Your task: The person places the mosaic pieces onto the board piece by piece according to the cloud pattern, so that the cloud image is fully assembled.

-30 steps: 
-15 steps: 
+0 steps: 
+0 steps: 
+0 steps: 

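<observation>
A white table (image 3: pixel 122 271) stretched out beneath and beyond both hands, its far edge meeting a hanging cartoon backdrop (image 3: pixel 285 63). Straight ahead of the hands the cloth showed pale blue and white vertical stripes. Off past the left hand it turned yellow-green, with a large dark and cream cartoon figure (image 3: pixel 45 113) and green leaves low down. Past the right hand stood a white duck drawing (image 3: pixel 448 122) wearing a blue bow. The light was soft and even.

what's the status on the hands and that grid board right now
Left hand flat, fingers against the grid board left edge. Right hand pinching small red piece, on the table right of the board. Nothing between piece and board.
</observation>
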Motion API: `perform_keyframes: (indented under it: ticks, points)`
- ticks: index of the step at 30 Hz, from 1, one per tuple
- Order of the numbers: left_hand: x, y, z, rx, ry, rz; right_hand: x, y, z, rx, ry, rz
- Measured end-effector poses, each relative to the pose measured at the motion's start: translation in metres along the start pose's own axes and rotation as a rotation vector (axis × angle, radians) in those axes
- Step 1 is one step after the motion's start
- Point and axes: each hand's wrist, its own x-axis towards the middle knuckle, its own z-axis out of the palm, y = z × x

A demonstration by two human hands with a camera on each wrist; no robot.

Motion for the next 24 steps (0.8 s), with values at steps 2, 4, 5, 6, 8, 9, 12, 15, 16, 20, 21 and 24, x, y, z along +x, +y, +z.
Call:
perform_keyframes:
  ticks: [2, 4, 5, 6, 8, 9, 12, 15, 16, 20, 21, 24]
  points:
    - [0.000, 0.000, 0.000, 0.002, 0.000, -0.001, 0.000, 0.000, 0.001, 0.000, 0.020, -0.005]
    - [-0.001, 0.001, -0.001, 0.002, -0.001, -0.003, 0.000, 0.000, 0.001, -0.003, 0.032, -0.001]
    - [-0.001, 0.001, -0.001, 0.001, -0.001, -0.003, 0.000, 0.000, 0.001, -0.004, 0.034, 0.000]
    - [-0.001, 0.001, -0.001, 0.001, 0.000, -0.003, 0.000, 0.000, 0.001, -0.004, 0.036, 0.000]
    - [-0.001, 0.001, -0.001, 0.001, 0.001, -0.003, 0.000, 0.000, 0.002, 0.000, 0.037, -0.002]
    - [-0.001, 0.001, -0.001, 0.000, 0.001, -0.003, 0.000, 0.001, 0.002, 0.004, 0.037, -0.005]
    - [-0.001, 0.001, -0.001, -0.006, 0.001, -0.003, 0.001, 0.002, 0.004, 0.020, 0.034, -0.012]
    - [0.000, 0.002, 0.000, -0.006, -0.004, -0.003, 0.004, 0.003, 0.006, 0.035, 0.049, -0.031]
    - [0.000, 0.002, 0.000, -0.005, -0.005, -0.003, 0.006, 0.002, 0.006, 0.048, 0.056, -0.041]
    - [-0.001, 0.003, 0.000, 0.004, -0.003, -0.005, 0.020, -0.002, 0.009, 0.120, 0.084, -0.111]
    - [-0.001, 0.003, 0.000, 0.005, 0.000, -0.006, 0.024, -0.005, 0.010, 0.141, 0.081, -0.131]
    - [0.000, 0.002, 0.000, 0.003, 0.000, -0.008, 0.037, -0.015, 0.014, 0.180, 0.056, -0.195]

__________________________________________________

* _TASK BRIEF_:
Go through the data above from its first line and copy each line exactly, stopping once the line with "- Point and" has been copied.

* _RESULT_:
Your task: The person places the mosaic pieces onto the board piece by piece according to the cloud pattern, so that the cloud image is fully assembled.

-30 steps: 
-15 steps: 
+0 steps: 
+0 steps: 
+0 steps: 

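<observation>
A white table (image 3: pixel 122 271) stretched out beneath and beyond both hands, its far edge meeting a hanging cartoon backdrop (image 3: pixel 285 63). Straight ahead of the hands the cloth showed pale blue and white vertical stripes. Off past the left hand it turned yellow-green, with a large dark and cream cartoon figure (image 3: pixel 45 113) and green leaves low down. Past the right hand stood a white duck drawing (image 3: pixel 448 122) wearing a blue bow. The light was soft and even.

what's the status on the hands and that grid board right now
Left hand flat, fingers against the grid board left edge. Right hand pinching small red piece, on the table right of the board. Nothing between piece and board.
</observation>
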Motion API: `perform_keyframes: (indented under it: ticks, points)`
- ticks: index of the step at 30 Hz, from 1, one per tuple
- Order of the numbers: left_hand: x, y, z, rx, ry, rz; right_hand: x, y, z, rx, ry, rz
- Measured end-effector poses, each relative to the pose measured at the motion's start: translation in metres along the start pose's own axes and rotation as a rotation vector (axis × angle, radians) in those axes
- Step 1 is one step after the motion's start
- Point and axes: each hand's wrist, its own x-axis towards the middle knuckle, its own z-axis out of the palm, y = z × x

The exercise asks for nothing more than this.